«Всякое правление, где власть находится не в тех руках, в которых должна бы находиться соответственно природе вещей, не может продлиться долго» [31].
Барнав – единственный современник буржуазной революции, видевший в ней именно буржуазную революцию. Проницательность Барнава настолько поразительна, что Ж. Жорес даже счел его работу «эскизом исторического материализма». (Любопытно, что то же говорил Э. Бернштейн о Гаррингтоне [32].) Конечно, это преувеличение. Линия преемственности идет от Барнава не прямо к Марксу, а через французских историков эпохи Реставрации (О. Тьерри, Ф. Гизо, Ф. Минье, А. Тьер), которых он предвосхитил в открытии общественных классов и классовой борьбы и которых превзошел тем, что не искал истоки классов в расовом делении.

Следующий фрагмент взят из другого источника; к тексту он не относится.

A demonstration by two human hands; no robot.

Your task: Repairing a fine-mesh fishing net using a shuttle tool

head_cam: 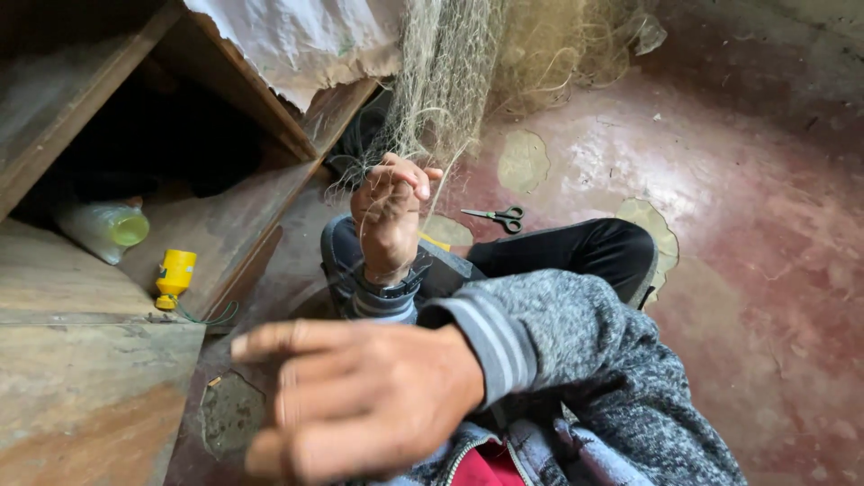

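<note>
The left hand (389, 211) pinches strands of the fishing net (445, 81) hanging just above it; the right hand (360, 400), blurred, spreads open and empty nearer the camera. Scissors (499, 216) lie beyond.

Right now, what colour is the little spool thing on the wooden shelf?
The small plastic spool is bright yellow, with thin green line trailing from it. The head view shows it, left of the hands.

The fishing net (445, 81) is fine, pale olive-beige mesh, hanging in a bunched, tangled sheet above the fingers (402, 176) of the left hand and gathered to a narrow bundle where they pinch it. A few loose strands trail down past those fingers. It lies well beyond the right hand's spread, blurred fingers (297, 342).
</note>
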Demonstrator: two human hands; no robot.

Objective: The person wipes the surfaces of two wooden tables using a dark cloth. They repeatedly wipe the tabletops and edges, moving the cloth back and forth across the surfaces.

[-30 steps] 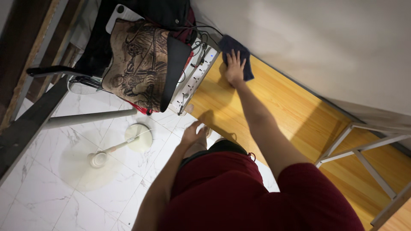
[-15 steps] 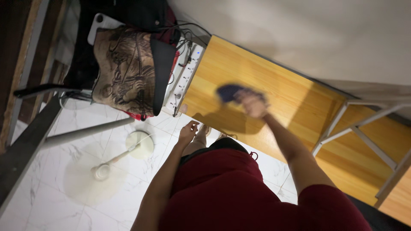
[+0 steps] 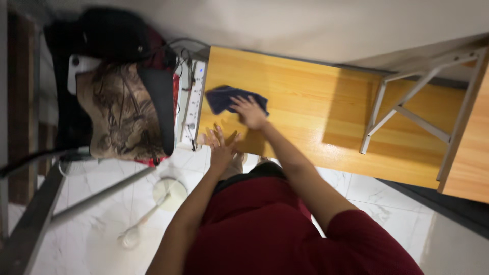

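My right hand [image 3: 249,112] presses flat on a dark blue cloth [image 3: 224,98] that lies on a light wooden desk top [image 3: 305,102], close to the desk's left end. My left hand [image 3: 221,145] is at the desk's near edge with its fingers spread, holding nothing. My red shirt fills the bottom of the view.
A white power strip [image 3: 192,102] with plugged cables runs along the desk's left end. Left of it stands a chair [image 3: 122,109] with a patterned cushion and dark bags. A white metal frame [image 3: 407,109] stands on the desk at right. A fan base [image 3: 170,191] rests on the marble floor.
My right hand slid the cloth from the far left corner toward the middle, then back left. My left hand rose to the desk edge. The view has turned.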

Но Барнав (как и пришедший к аналогичным выводам Симон Никола Анри Ленге (1736-1794) [33]) в силу объективных причин не создал картины исторического процесса, основанной на идее существования общественных классов и классовой борьбы. Это сделали только историки эпохи Реставрации. Из них следует выделить Франсуа Огюста Мари Минье (1796-1884), продолжившего в работе «История французской революции» (1824) линию Барнава. Он видит, что «во время революции разрушилось старое общество и на месте его создалось новое», причем помешать этому было невозможно. Сопротивление же объективному ходу истории ведет к тяжелым жертвам; если бы люди осознавали историческую необходимость, «тогда революции происходили бы мирным путем, и историкам не приходилось бы упоминать ни об излишествах, ни о бедствиях… Но до сих пор летописи народов не дают нам примеров подобного благоразумия: одна сторона постоянно отказывается от принесения жертв, а другая их требует, и благо, как и зло, вводится при помощи насилий и захвата. Не было еще до сих пор иного властелина, кроме силы» [34].
Эту печальную истину можно проиллюстрировать судьбой А. Барнава. Как политик, он не был последовательным революционером, стремясь к минимальным изменениям. «Радикализм Барнава… был направлен не против монархических учреждений как таковых, а в сторону обновления социального строя, переставшего соответствовать новым общественным интересам» [35]. Он видел объективную неизбежность победы буржуазии и считал основной опасностью для нее не обреченный абсолютизм, а выступление народа с «идеей раздела собственности», проявив и тут свойственную ему проницательность. Революция для него закончилась с принятием Конституции 1791 года. Дальше его политические усилия были направлены на консервацию достигнутого. И только здесь интуиция подвела Барнава: силу, способную защитить буржуазию, он увидел в старом, а не новом государственном аппарате, вступив в контакты с королевским двором и поплатившись жизнью за эту ошибку.
Революция не могла победить, пока контрреволюция сопротивлялась, поэтому каждый, кто пытался остановить революцию, оказывался контрреволюционером – невольным предателем интересов буржуазии, даже если был привержен ее делу, как А. Барнав.
Первым сказал о возможности создания общей теории революции французский роялист, публицист и политик, граф Антуан Франсуа Клод Ферран (1751-1825), автор книг «Рассуждения о социальной революции» (1794) и 4-томного исследования «Теория революций, сравнение главных событий, их источника и последовательности, с общей аналитической таблицей» (1801, издана в 1817): «Основные события революций могут быть сведены к общим максимам… можно создать теории революции, подобно тому как создана теория законов, потому что и революции имеют свои законы» [36]. А. Ферран выделяет революции в природе и в обществе; к последним относятся все известные ему крупные социальные потрясения, начиная с эпохи Древнего Востока и до Французской революции (например, в России он выделяет революции Бориса Годунова и Петра Первого). Очевидно, А. Ферран первым сказал о революциях в Древней Греции – революции Солона и революции Ликурга [37].
«Познают революцию, – пишет Ферран, – изучая то, что предшествовало ей и, более того, то, что за ней следовало» [38]. От социальных он отличает религиозные и – не вполне ясным образом – политические революции. В книге присутствует и иное деление революций – на общие и частичные, относящееся, однако, лишь к политическим революциям. Общие политические революции меняют политическое устройство общества целиком; частичные – только отчасти [39].